Under the leadership of the great leader, Chairman Mao, and the Communist Party, the Chinese people overthrew the reactionary rule of the Chiang Kai-shek clique after a long period of revolutionary armed struggle, established a new China for the people, and ushering in a new era in Chinese history.

After Chiang Kai-shek fled to Taiwan, he lingered under the protection of American imperialism where he continued to be an enemy of the Chinese people. The reactionary rule of the Chiang Kai-shek clique was strongly opposed by the people of Taiwan, and there were many internal contradictions. After Chiang Kai-shek's death, the people of Taiwan Province, who have a glorious patriotic tradition, will continue to fight for the liberation of Taiwan and the realisation of the reunification of the motherland.

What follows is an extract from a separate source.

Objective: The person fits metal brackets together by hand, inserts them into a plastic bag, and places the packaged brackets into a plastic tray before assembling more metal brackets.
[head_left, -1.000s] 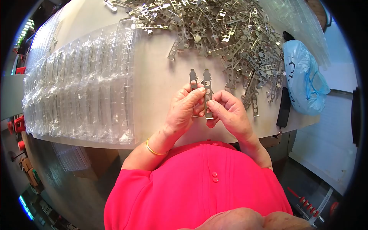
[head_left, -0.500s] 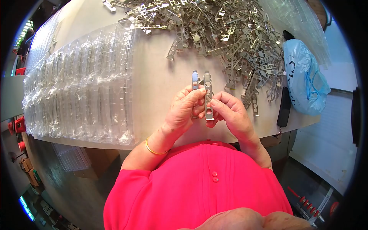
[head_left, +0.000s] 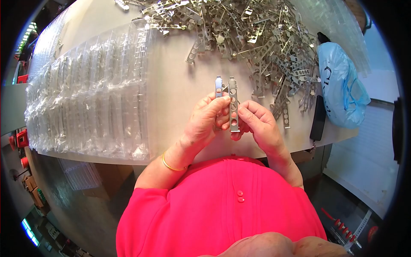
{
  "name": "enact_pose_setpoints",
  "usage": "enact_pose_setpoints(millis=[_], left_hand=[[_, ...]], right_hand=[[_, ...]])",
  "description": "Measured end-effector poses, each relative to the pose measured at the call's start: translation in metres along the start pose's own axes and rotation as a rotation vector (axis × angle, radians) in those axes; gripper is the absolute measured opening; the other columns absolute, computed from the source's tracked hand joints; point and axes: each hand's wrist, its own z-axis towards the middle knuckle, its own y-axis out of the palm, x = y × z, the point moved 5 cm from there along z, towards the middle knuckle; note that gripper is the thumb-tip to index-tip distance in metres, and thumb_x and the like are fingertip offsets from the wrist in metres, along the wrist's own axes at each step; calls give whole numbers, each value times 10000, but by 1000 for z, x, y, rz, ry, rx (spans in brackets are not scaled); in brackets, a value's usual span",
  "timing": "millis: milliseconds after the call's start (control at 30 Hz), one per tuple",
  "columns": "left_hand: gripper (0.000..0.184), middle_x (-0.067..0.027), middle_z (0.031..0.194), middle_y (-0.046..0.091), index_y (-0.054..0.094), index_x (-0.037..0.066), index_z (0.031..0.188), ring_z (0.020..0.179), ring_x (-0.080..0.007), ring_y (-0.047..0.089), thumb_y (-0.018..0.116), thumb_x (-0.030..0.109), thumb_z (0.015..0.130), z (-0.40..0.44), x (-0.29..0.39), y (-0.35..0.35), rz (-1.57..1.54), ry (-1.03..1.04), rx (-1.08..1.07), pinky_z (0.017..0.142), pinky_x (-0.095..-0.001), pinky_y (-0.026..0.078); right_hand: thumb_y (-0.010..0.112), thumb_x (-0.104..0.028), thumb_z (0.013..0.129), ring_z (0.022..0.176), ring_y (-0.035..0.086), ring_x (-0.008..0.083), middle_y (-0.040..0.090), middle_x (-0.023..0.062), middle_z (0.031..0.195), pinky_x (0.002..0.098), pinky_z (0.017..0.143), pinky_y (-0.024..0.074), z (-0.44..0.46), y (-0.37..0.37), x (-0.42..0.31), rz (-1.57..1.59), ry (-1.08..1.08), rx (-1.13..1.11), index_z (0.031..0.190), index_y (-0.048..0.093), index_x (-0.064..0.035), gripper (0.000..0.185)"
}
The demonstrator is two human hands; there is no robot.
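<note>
Blue-glinting, a holed metal strip (head_left: 218, 82) is clamped in my left hand's (head_left: 207, 115) fingers. My right hand (head_left: 258, 122) pinches the grey metal strip (head_left: 233, 103) beside it.

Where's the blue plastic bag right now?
In the head view, the blue plastic bag is on the right side of the table, right of the metal bracket pile and beside a long black object.

Pale table (head_left: 169, 103): bracket heap (head_left: 257, 45), plastic trays (head_left: 92, 96)
</note>
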Motion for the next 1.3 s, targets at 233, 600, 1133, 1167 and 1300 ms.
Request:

The patriotic military and political personnel of the "Chiang gang" must have a clearer understanding of the situation and actively contribute to the liberation of Taiwan and the reunification of the motherland. The Chinese people must liberate Taiwan!

Despite this, there was no official government or Communist Party reaction to Chiang's death, but Mao Zedong, when informed of his death simply replied: "Understood". When bringing up Chiang's death in meetings with other leaders, he would only calmly state that he knew about it. Mao would himself die sixteen months and four days after Chiang.